"Now, how do we deal with vermin—with the rat, for instance?

"Do we go down his burrow and reason with him? Do we strive to elevate his moral outlook? Not at all. We induce him to come out. And when he has come out, we see to it that he doesn't go back. In short, we set a trap. And if the rat that we catch is not the one that we wanted, we set it again.

"Precisely. That was the method.

"My housemaid had absconded at the time of the murder; she was evidently an accomplice of the murderer. My cook had left on the same day, having conceived a not unnatural horror of the house. Since then I had made shift with a charwoman. But I should want a housemaid and a cook, and if I acted judiciously in the matter of references, I might get the sort of persons who would help my plans. For there are female rats as well as male.

"But there were certain preliminary measures to be taken. My physical condition had to be attended to. As a young man I was a first-class athlete, and even now I was strong and exceedingly active. But I must get into training and brush up my wrestling and boxing. Then I must fit up some burglar alarms, lay in a few little necessaries and provide myself with a suitable appliance for dealing with the 'catch.'

"This latter I proceeded with at once. To the end of a rod of rhinoceros horn about two feet long I affixed a knob of lead weighing two pounds. I covered the knob with a thickish layer of plaited horsehair, and over this fastened a covering of stout leather; and when I had fitted it with a wrist-strap it looked a really serviceable tool.
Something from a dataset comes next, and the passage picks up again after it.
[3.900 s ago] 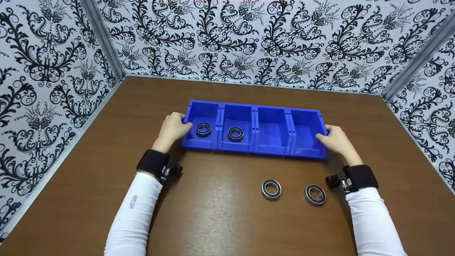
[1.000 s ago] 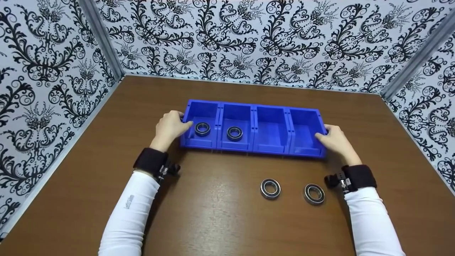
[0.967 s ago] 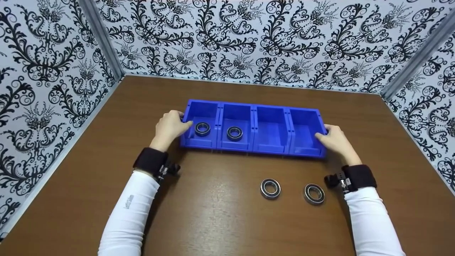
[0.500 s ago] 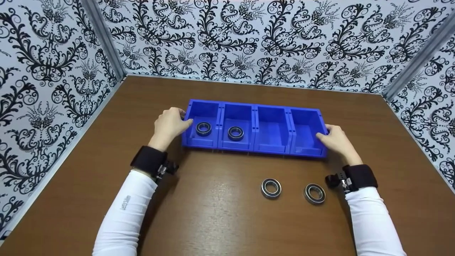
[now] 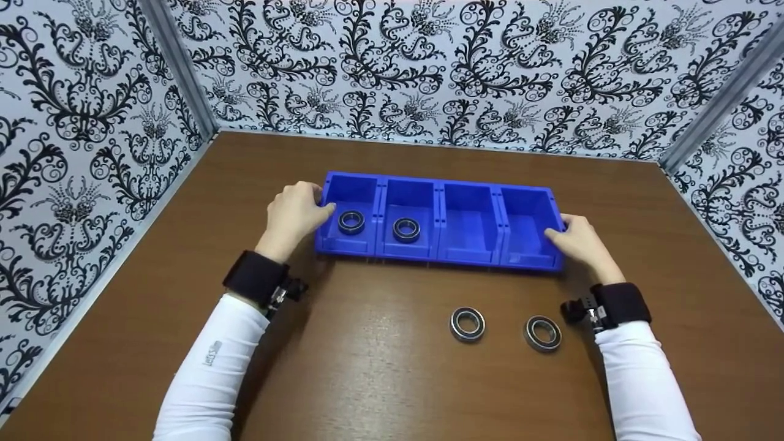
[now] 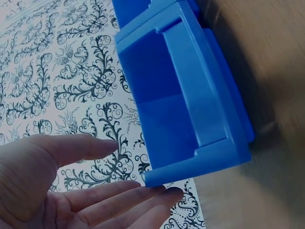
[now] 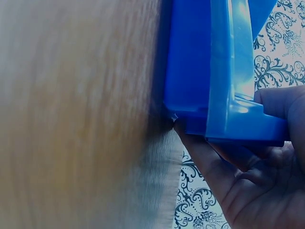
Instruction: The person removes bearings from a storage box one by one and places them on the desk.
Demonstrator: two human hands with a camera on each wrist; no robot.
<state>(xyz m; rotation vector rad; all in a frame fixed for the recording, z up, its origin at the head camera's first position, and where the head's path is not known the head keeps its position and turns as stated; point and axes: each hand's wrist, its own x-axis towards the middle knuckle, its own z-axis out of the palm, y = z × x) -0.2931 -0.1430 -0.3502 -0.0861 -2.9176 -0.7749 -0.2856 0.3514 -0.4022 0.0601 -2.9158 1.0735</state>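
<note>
In the head view, a blue bin row (image 5: 468,258) of several compartments lies across the table. My left hand (image 5: 293,215) is at its left end; in the left wrist view the thumb stands off the wall and the straight fingers (image 6: 114,202) reach right to the outer edge. My right hand (image 5: 577,242) grips the right end, thumb over the rim, fingers round the outside in the right wrist view. One ball bearing (image 5: 351,232) lies in the leftmost compartment, another bearing (image 5: 406,239) in the one beside it. The two right compartments hold nothing.
Two more bearings, a middle one (image 5: 468,338) and a right one (image 5: 542,348), lie flat on the brown table (image 5: 367,380) in front of the bins. Patterned black-and-white walls (image 5: 416,73) enclose the back and sides. Each wrist wears a black camera band (image 5: 256,277).
My left hand has shifted slightly farther back along the left end, its thumb moving up, and the forearm has swung left. The right hand, bins and bearings stay in place.
</note>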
Its purpose is obvious. It was an improved form of that very crude appliance, the sand-bag, which footpads use to produce concussion of the brain without fracturing the skull. I may describe it as a concussor.

"The preliminary measures were proceeding steadily. I had put in a fortnight's attendance at a gymnasium under the supervision of Professor Schneipp, the Bavarian Hercules; I had practiced the most approved 'knock-outs' known to my instructor, the famous pugilist, Melchizedeck Cohen (popularly known as 'Slimy' Cohen); I had given up an hour a day to studying the management of the concussor with the aid of a punching-ball; the alarms were ready for fixing, and I even had the address of an undoubtedly disreputable housemaid, when a most unexpected thing happened. I got a premature bite. A fellow actually walked into the trap without troubling me to set it.

"It befell thus. I had gone to bed rather early and fallen asleep at once, but about one o'clock I awoke with that unmistakable completeness that heralds a sleepless night. I lit my candle-lamp and looked round for the book that I had been reading in the evening, and then I remembered that I had left it in the museum. Now that book had interested me deeply. It contained the only lucid description that I had met with of the Mundurucú Indians and their curious method of preserving the severed heads of their enemies; a method by which the head—after removal of the bones—was shrunk until it was no larger than a man's fist.

"I got up, and, taking my lamp and keys, made my way to the museum wing of the house, which opened out of the dining-room. I found the book, but, instead of returning immediately, lingered in the museum, looking about the great room and at the unfinished collection and gloomily recalling its associations. The museum was a gift from my wife. She had built it and the big laboratory soon after we were married and many a delightful hour we had spent in it together, arranging the new specimens in the cases. I did not allow her to work in the evil-smelling laboratory, but she had a collection of her own, of land and fresh-water shells (which were cleaner to handle than the bones); and I was pulling out some of the drawers in her cabinet, and, as I looked over the shells, thinking of the happy days when we rambled by the riverside or over furzy commons in search of them, when I became aware of faint sounds of movement from the direction of the dining-room.

"I stepped lightly down the corridor that led to the dining-room and listened. The door of communication was shut, but through it I could distinctly hear someone moving about and could occasionally detect the chink of metal. I ran back to the museum—my felt-soled bedroom slippers made no sound—and, taking the 'concussor' from the drawer in which I had concealed it, thrust it through the waist-band of my pajamas. Then I crept back to the door.